On July 16, 1896, Schmidt surprised and delighted students of Gnosticism by reporting, at a sitting of the Royal Prussian Academy of Sciences, on the contents of a precious Coptic Gnostic Codex which had in January of the same year been procured by Dr Reinhardt at Cairo from a dealer in antiquities from Akhmīm, and is now in the safe custody of the Berlin Egyptian Museum (Sitzungsberichte d. k. p. Akad. d. Wissensch. zu Berlin, xxxvi). This notice and a more detailed study of one of the treatises by S. in 1907 (Bib. 47) give us all the information we possess so far concerning this very important Codex. In 1900 I summarized S.'s first notice in the first edition of my Fragments of a Faith Forgotten (pp. 579-592). The Codex consists mainly of three original Greek Gnostic works in Coptic translation: (1) The Gospel of Mary; (2) The Apocryphon of John; (3) The Wisdom of Jesus Christ. At the end there is an extract from The Acts of Peter, which are also of Gnostic origin, setting forth an episode from the healing wonders of the Apostle.
The Gospel of Mary relates visions of John and Mary Magdalene, but Schmidt gives us none of their contents. He is equally reserved as to the contents of The Wisdom of Jesus Christ, giving only the introduction. After the resurrection the twelve disciples and seven women-disciples of Jesus go into Galilee to a certain mountain (as in Div. iv. of P.S.). To them Jesus appears as a great angel of light and bids them lay all their questions before him. The disciples bring forward their questions and receive the desired replies. Schmidt must have told Harnack more about the contents, for in an appendix to the report, the latter ventures on the suggestion that it may possibly be found that this treatise is the lost book of Valentinus referred to under the title of Wisdom.
It is the second treatise, The Apocryphon of John, to which S. devotes most of his attention in both the papers to which we are referring, the titles of which are respectively, 'A Pre-irenæic Gnostic Original Work in Coptic' and 'Irenæus and his Source in Adv. Hær. i. 29,' S. proves beyond a shadow of doubt that the Greek original of this Gnostic apocryphon lay before Irenæus (c. 190 A.D.), and that the Church Father's method of quotation and summarizing is, to say the least of it, misleading, for it practically makes nonsense of what is by no means absurd. The treatise tells us much of interest concerning the part played by Barbēlō, 'the perfect Power,' 'the Æon perfect in glory'; the system is of the philosophized type and by no means inconsistent. Hitherto the clumsy treatment of it by Irenæus has been generally referred to as descriptive of the tenets of the Barbēlō-Gnostics, and to them Scott (Bib. 54) and Moffat (Bib. 58) have sought variously to ascribe the P.S. These Gnostics are brought by Irenæus into a confused relationship with some of the sects of the group on which Epiphanius two centuries later animadverted so severely.

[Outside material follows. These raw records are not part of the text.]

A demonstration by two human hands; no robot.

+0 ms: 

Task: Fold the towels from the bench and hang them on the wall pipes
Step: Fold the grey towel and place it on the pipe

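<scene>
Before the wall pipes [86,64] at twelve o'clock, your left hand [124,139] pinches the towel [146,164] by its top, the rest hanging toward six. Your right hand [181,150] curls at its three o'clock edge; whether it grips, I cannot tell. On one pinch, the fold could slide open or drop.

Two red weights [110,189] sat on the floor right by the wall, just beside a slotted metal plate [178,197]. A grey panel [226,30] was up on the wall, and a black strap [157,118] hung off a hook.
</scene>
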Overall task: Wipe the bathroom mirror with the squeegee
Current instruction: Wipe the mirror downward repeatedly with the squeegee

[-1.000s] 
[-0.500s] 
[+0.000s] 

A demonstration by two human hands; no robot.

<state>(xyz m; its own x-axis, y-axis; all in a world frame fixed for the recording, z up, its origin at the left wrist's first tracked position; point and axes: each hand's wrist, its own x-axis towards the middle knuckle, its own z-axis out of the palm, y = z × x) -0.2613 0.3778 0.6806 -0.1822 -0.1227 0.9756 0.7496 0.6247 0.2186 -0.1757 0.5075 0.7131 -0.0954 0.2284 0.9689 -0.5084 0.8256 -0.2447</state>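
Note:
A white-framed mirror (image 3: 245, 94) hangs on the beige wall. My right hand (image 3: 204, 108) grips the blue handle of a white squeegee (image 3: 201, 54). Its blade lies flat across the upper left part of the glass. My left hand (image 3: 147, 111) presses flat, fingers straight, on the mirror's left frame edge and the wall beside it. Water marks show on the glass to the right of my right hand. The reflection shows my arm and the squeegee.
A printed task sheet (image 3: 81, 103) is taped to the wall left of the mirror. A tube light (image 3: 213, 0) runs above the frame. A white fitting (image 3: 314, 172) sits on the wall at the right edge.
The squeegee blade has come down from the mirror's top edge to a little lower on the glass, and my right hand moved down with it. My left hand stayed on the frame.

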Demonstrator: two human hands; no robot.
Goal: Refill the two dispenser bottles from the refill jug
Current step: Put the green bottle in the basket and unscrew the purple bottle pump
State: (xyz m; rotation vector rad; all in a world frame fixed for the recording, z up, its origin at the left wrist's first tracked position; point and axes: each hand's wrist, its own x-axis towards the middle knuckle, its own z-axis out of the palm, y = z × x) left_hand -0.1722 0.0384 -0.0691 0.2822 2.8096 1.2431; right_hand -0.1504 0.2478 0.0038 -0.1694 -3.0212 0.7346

The Sethians.Schmidt, however, has shown that the document in question belongs immediately to the literature of the Sethians, to whom also he now ascribes the Untitled Apocalypse of the Bruce Codex. The Apocryphon of John is clearly imbued with a very similar spirit of philosophizing to that of the Valentinian school, and Schmidt promises to compare the two systems in detail, so as to determine their relationship, when he publishes his translation of these new documents, which are of so great importance for the history of the Christianized Gnosis.
The present Position of the Enquiry.What precise light the publication of Schmidt's labours will throw, directly or indirectly, on the puzzling question of the exact placing of the P.S. literature, we must wait to see; it is highly probable, however, that it will throw some light on its problems. But from what we glean so far from the above indications it may be again suggested that, though the Valentinian hypothesis will have to be definitely abandoned, there seems nothing to compel us to lean to the 2nd rather than to the 1st half of the 3rd century for the date. Here the view of Lipsius (Bib. 20) and Bousset (Bib. 48), that similar features in the P.S. and the religion of Mani are in a more primitive form in the former than in the latter, has to be considered. Manichæism emerged somewhere about 265 A.D., but it is very difficult to say what was its precise original form. The similarities in the two systems may of course be due to their coming from a common source.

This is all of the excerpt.